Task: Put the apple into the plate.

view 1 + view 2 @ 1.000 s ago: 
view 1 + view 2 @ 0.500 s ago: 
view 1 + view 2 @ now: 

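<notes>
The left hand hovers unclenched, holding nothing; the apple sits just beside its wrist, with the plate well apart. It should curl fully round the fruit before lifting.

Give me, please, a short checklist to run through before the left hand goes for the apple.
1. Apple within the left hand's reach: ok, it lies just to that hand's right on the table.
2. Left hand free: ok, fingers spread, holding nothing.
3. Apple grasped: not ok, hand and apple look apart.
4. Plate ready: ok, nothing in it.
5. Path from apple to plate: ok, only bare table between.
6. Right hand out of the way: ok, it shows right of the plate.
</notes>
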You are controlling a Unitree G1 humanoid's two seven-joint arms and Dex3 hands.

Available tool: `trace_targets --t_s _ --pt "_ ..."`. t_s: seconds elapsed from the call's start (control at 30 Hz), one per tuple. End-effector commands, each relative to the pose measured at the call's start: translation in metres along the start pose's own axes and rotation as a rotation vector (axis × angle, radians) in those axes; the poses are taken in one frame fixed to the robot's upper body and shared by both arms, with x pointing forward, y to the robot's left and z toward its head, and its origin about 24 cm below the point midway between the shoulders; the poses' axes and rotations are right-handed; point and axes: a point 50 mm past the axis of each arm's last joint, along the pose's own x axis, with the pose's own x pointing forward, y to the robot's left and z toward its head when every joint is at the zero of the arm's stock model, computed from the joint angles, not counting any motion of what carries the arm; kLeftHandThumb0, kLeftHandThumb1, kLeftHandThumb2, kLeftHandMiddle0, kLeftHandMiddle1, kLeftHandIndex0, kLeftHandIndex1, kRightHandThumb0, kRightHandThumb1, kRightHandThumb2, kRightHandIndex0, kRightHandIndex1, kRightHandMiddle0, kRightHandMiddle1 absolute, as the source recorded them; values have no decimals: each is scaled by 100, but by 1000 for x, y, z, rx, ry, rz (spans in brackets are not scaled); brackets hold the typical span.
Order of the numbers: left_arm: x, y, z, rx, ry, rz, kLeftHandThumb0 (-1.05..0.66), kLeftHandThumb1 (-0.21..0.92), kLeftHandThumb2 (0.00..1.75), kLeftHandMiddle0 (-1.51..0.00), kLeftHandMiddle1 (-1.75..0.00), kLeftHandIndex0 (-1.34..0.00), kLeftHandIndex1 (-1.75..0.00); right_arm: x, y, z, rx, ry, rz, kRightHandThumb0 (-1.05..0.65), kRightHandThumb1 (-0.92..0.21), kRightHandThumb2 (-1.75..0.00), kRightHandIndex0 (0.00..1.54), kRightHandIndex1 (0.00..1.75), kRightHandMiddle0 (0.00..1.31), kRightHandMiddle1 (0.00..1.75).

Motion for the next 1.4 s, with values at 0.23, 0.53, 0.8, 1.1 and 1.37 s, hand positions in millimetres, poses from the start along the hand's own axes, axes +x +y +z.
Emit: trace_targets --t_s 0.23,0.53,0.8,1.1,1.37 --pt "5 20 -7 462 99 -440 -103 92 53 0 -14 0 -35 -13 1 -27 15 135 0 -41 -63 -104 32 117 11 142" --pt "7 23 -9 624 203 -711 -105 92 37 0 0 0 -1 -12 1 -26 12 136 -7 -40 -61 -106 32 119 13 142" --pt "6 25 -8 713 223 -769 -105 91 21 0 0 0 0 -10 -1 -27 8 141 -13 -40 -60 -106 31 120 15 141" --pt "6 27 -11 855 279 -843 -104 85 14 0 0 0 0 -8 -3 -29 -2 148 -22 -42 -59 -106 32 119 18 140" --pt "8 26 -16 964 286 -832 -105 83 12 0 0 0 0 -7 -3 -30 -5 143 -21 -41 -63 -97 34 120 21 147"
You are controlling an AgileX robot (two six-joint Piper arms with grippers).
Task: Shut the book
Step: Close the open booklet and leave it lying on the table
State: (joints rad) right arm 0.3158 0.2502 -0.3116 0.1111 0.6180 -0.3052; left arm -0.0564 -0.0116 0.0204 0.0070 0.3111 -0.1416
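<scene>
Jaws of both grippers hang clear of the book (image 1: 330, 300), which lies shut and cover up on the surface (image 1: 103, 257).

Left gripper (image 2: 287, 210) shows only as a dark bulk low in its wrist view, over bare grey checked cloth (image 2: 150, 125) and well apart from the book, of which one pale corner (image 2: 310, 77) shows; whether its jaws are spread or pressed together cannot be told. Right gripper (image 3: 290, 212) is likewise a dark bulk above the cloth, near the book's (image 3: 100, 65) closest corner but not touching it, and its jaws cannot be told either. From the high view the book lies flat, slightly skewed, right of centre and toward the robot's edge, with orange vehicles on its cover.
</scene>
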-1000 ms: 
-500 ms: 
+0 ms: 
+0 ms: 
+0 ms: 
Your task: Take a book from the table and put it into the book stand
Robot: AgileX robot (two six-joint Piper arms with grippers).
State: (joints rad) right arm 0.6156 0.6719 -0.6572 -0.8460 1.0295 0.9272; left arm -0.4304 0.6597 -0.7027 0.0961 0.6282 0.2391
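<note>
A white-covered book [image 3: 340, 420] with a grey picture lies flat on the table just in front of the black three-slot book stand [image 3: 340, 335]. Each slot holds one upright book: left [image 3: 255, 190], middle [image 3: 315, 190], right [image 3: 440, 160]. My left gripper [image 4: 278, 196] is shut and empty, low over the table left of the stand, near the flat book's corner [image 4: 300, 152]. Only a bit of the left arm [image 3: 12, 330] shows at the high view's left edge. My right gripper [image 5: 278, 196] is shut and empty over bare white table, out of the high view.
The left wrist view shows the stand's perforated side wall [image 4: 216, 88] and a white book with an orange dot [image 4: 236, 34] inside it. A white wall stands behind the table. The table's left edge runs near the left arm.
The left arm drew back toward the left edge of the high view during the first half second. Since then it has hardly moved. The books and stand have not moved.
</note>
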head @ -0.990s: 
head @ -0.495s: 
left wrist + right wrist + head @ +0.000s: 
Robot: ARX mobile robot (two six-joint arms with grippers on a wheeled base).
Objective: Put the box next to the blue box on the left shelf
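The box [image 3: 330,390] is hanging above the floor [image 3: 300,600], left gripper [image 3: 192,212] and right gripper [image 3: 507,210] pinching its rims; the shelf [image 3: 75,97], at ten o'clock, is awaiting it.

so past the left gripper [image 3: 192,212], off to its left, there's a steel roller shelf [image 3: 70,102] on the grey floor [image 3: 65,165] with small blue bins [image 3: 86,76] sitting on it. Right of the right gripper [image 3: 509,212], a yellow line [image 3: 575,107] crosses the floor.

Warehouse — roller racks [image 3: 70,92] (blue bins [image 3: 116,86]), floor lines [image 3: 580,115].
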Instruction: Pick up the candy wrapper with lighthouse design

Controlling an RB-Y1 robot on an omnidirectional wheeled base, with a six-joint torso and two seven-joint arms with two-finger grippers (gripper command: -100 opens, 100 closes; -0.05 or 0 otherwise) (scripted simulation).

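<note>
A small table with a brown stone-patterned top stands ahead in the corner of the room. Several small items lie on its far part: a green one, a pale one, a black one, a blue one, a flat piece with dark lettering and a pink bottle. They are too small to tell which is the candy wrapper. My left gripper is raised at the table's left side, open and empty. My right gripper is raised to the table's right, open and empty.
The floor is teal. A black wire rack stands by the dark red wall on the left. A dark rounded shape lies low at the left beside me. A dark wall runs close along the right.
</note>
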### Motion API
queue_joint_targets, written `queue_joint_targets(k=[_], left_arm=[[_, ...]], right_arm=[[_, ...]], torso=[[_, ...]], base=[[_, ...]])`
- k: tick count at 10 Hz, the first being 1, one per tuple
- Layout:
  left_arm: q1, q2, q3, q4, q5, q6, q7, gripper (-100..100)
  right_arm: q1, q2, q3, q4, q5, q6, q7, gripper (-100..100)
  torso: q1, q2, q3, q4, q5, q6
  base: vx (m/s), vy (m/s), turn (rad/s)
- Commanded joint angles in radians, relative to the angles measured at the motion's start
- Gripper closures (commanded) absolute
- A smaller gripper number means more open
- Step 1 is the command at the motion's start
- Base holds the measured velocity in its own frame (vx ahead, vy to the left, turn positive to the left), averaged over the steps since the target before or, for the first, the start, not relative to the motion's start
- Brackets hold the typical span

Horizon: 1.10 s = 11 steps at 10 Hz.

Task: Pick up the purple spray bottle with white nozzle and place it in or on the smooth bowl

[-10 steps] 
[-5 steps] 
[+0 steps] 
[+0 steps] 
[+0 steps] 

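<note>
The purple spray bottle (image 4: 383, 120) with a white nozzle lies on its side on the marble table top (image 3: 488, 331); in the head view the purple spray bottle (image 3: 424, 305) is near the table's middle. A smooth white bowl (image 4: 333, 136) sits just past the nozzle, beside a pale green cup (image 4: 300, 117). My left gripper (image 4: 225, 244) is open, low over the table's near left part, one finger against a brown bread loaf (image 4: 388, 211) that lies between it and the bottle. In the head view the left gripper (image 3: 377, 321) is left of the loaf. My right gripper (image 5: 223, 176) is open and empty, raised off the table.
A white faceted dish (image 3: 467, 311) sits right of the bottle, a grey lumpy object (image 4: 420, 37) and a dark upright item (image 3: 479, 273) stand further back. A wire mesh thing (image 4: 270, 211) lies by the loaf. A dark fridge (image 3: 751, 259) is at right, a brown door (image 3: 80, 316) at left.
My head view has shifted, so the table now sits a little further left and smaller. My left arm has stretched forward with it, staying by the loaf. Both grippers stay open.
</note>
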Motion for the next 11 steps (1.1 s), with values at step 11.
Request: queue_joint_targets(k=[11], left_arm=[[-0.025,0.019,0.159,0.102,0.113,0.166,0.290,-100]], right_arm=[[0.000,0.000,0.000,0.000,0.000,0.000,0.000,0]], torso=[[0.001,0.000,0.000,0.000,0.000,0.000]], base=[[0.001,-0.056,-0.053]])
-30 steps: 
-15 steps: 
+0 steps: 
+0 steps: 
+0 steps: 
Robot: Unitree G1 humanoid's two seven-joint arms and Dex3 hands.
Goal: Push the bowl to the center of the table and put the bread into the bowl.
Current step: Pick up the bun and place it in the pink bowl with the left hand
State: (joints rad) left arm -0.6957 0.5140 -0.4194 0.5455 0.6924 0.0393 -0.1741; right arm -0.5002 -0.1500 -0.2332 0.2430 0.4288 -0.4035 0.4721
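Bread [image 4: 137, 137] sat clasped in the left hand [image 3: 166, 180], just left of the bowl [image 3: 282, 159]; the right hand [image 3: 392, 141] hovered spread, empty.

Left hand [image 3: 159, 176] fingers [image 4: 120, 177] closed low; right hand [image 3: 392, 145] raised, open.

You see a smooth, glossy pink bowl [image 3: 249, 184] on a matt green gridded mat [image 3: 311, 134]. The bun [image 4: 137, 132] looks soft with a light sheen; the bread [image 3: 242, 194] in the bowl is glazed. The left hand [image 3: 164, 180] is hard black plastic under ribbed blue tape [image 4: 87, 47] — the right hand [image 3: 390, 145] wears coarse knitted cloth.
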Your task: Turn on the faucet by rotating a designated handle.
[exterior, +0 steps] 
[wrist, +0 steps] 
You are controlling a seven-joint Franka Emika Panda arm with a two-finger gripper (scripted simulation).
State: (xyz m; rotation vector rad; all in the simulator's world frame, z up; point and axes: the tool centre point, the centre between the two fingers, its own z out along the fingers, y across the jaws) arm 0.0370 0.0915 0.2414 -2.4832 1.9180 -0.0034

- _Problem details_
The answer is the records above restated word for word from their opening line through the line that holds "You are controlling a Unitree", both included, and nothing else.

- _Solution to this problem_
Task: Put the apple into the plate.

view 1 + view 2 @ 1.000 s ago: 
view 1 + view 2 @ 0.500 s ago: 
view 1 + view 2 @ now: 

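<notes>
The left hand hovers unclenched, holding nothing; the apple sits just beside its wrist, with the plate well apart. It should curl fully round the fruit before lifting.

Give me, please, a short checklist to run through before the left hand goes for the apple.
1. Apple within the left hand's reach: ok, it lies just to that hand's right on the table.
2. Left hand free: ok, fingers spread, holding nothing.
3. Apple grasped: not ok, hand and apple look apart.
4. Plate ready: ok, nothing in it.
5. Path from apple to plate: ok, only bare table between.
6. Right hand out of the way: ok, it shows right of the plate.
</notes>
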You are controlling a Unitree G1 humanoid's two seven-joint arms and Dex3 hands.

With that, the answer is complete.